Investor's Business Daily, May 7th, 2007
Sometimes a new face can make a difference, or at least the bosses at MFS Investment Management hope so.
Enter Matthew Krummell. He was promoted to manage MFS Mid-Cap Growth OTCAX last June. He brings a focus on stock picking to MFS' bent for quantitative analysis.
He had his work cut out for him. He took over a fund that showed a 10.11% average annual return for three years, compared with 14.5% for its mid-cap peers tracked by Lipper.
Krummell joined MFS in 2001 as a quantitative analyst. He had been a portfolio manager at a previous firm, Pioneer Investments, but this was the first time he had been given a fund at MFS.
Morningstar put its MFS Mid Cap Growth's five-year performance at worse than 98% of its peers at the time.
It wasn't always like this. The fund once outperformed its peers most years. By the end of 2000, the fund boasted an average annual return of 32.39% for three years and 25.29% for five years. It was outperforming the Russell Mid Cap growth index by a handy 19 percentage points going into 2001.
Then came the crash.

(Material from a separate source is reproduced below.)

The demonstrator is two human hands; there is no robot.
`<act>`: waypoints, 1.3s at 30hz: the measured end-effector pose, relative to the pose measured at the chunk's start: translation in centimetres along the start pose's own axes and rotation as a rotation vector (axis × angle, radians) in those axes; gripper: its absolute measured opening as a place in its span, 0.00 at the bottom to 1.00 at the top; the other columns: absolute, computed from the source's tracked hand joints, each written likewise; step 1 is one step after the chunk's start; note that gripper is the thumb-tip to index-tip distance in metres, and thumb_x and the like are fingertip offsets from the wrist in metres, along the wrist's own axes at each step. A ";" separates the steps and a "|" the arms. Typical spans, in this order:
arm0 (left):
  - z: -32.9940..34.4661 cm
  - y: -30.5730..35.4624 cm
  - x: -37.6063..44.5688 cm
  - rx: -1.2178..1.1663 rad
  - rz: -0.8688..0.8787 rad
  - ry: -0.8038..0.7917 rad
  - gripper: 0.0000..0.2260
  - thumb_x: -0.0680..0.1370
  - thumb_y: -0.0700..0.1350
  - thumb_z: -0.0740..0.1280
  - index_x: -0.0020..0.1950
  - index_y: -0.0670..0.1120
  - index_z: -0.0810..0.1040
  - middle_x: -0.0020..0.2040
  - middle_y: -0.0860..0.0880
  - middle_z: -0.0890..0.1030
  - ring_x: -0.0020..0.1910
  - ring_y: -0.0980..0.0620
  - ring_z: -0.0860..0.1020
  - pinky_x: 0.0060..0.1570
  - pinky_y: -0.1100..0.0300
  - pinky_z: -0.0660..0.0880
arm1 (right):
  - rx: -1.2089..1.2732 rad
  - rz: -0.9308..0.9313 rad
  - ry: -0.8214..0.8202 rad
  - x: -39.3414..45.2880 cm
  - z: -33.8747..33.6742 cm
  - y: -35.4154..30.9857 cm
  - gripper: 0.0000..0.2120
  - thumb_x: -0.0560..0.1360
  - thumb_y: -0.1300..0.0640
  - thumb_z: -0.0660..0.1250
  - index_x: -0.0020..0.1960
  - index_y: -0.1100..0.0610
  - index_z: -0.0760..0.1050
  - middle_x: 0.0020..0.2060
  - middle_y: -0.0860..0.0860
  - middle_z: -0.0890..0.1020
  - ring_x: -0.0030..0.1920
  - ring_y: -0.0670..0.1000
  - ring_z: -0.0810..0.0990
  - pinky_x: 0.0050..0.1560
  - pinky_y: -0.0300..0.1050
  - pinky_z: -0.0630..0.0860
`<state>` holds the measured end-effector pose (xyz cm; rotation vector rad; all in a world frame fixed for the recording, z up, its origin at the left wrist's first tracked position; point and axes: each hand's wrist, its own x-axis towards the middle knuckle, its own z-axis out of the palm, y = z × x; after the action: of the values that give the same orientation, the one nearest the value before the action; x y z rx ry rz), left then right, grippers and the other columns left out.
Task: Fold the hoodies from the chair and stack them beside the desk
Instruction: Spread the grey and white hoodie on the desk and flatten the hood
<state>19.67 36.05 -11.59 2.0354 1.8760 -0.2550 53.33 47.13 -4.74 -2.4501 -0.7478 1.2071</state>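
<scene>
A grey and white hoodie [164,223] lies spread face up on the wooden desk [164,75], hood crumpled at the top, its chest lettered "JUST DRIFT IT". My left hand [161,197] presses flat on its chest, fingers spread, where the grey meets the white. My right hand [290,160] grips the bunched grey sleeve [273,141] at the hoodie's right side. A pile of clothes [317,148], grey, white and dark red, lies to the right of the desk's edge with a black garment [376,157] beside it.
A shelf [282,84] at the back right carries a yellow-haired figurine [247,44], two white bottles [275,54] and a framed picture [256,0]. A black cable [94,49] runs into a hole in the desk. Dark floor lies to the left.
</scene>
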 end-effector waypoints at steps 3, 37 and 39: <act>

Like many growth funds, the portfolio was tech-heavy in 2000. Network Solutions made up 8.71% of the assets in June of 2000.
By the end of 2002, the fund's three-year average annual return slumped to -23%. It trailed its benchmark by 20 percentage points that year and kept on trailing each year after.
MFS made several manager changes. But the fund still struggled.
Since Krummell took the reins, though, the fund has looked a little better. Year to date, it still is in the bottom half of its peers, outperformed by 55% of them, but that is a lot better than it was.
Gap Narrows
The distance between the fund and mid-cap growth funds tracked by Morningstar also has narrowed. Over one year it underperformed by 4.48 percentage points, but year to date that has gone to 2.22, and over three months ending May 4 that has dropped to 1.93.
Krummell says part of the problem was large sector bets. When he arrived, half of the performance could be traced to two or three sectors.
That can bring great returns but offers no protection if a sector runs into trouble. "We are trying to win by picking the best stocks," he said. "We want 80% of our return to come from stock picking."
While it's possible for the best stocks to be concentrated in one sector, that should be a result of stock- picking, rather than a driver, Krummell says.
Krummell also tries to take a long view of performance. He aims for placing in the top third of funds consistently, rather than beating everyone in one year.
In the meantime, he set out to clean house. Usually turnover is about 70% per year for the 100-plus stock fund. Under Krummell turnover has been 65% just to reposition the portfolio.
Krummell also has tried to lower the average P-E to 17 or 18. It was closer to 25 before, which was a bit higher than he was comfortable with. A lower P-E leaves a little more room to grow in, he says.
He also dropped the tech weighting to about 12% from 17%, and added to holdings in industries not ordinarily tagged as growth sectors, such as airlines and home building.
Krummell put 1% of assets in Continental Airlines CAL. He kept his existing position in AMR AMR. While most wouldn't call airlines growth stocks, Krummell notes that street estimates show earnings for both airlines rising sharply.
On the housing front, he bought NVR NVR, which has risen about 21% this year. While home building earnings may go down, the company also offers non-subprime financing.
Krummell notes he has lifted assets in basic materials from nothing to about 5%. Basic materials is another non-traditional growth sector. He says economic growth in places such as China will feed demand, making materials a growth option.
Quality of earnings is as important as the earnings themselves, Krummell says. Philips Van Heusen PVH owns such solid brands as Calvin Klein.
That stock, he says, is cheap relative to others in its group, despite having risen 27% since September.
Krummell also pays attention to cash flow divided by sales, which tells you what percentage is coming from actual business, rather than accounting strategies.